──────── Material provided
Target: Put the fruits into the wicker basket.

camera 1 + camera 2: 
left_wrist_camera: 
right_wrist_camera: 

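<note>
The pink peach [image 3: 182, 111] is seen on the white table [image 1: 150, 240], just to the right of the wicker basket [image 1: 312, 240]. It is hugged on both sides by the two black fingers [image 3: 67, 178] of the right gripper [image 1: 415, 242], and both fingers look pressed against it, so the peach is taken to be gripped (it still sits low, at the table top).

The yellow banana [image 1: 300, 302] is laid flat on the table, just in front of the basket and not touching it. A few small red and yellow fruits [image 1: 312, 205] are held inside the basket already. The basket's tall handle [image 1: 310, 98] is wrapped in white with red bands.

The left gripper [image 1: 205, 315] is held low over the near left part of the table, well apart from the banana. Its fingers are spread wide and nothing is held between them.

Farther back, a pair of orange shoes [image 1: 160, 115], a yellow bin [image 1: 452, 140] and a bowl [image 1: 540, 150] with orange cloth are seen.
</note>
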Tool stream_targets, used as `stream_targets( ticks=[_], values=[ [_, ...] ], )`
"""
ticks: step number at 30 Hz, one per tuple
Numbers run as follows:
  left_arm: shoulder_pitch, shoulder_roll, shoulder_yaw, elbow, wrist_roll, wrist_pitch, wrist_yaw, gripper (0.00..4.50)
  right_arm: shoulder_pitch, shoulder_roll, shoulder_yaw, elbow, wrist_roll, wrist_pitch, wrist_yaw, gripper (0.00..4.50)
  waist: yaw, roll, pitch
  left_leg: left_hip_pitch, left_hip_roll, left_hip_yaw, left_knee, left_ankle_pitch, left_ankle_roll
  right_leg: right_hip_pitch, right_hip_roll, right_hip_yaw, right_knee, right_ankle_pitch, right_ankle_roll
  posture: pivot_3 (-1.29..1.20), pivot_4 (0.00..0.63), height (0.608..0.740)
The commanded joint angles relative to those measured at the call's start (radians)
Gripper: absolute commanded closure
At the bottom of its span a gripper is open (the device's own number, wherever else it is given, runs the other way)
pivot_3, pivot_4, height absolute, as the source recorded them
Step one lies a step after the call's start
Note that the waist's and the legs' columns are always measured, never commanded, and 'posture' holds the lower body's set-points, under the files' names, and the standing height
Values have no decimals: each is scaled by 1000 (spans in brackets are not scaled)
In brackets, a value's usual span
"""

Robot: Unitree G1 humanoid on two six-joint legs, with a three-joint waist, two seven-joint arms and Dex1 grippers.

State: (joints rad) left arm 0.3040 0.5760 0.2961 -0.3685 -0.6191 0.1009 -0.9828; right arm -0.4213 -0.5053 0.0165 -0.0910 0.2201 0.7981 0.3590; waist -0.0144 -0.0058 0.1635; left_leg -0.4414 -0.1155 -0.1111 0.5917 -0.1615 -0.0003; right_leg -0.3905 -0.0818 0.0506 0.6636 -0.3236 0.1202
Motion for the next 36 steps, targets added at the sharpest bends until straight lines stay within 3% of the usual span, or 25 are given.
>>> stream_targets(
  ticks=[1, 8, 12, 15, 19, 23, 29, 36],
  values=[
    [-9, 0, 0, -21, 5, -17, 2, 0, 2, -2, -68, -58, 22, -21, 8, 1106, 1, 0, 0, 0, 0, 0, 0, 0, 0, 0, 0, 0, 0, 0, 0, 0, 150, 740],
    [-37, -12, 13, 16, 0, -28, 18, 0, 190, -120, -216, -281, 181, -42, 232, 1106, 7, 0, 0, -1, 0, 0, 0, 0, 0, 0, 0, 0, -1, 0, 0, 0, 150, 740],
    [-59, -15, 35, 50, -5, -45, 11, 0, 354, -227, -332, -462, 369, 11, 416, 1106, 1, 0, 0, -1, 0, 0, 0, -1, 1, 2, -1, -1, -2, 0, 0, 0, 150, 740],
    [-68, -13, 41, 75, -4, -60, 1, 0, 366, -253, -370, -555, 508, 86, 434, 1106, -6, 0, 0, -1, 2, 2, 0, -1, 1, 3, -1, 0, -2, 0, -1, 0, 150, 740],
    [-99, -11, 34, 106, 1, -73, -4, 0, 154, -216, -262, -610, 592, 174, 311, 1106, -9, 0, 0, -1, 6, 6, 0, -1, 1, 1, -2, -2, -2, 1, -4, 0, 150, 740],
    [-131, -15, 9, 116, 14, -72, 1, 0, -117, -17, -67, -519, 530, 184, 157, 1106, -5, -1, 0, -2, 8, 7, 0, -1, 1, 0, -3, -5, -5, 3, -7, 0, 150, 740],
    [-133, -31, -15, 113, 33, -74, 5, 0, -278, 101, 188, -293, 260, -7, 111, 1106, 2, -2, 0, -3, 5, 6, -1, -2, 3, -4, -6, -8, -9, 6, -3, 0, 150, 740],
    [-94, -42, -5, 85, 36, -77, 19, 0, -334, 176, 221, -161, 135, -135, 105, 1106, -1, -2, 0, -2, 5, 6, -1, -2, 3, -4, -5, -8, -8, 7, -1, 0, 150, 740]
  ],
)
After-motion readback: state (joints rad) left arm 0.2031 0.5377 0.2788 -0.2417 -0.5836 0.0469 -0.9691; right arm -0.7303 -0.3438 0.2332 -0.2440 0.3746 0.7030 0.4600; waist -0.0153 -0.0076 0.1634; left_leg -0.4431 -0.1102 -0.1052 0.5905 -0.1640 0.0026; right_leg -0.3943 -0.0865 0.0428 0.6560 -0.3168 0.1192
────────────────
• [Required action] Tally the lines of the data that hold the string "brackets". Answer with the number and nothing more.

• [Output of the task] 2